Since 2010, Harford County Public Schools (HCPS) in Maryland has been transforming its curriculum and instructional practices. Among its new approaches are the adoptions of the Common Core standards (which then became the Maryland College and Career-Ready Standards), a multi-phase “Bring Your Own Technology” (BYOT) initiative and moving to a more digitalized curriculum.
Rather than having faculty and students make do with a static curriculum, Susan Brown, Executive Director of Curriculum, Instruction and Assessment wanted curriculum resources that were adaptable and efficient. “Students are digital natives, but they don’t necessarily know how to utilize technology in terms of work efficiency,” she stated. “The teacher’s role has to change for that to happen, and I believe the digital curriculum will support how we change as instructional leaders.”
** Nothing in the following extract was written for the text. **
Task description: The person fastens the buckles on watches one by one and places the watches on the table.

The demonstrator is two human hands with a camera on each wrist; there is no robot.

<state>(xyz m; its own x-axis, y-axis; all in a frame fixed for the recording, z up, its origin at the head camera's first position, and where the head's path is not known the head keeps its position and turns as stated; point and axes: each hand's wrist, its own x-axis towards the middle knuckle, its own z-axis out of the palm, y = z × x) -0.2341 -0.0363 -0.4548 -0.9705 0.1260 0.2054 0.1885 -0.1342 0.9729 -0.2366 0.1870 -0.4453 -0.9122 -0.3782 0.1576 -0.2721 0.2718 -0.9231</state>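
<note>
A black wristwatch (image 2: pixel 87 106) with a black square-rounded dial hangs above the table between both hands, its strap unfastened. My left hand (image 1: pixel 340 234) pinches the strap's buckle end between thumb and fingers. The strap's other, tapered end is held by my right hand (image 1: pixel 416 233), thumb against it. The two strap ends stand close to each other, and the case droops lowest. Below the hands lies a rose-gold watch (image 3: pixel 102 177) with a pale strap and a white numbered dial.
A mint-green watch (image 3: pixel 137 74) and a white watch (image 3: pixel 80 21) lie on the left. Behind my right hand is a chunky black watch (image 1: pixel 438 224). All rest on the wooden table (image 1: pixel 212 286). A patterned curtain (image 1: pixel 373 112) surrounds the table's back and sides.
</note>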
In order to deliver a comprehensive digital curriculum with content fluid enough to adjust to the needs of both teachers and students, the district needed to acquire an LMS. Fortunately, Martha Barwick, the Coordinator of Instructional Technology had attended an ASCD conference where she’d seen a variety of LMSs, including itslearning.
According to Brown and Barwick, what made the itslearning platform stand out from the other systems was its efficiency.
“It really does allow us to manage curriculum,” Brown said. “It’s a great combination: a curriculum management system where teachers are accessing curriculum, seeing learning units and setting the sequence of the learning, but then students can also access it. We’re not having to use two different platforms to manage our curriculum and have student access; it’s an all-in-one platform.”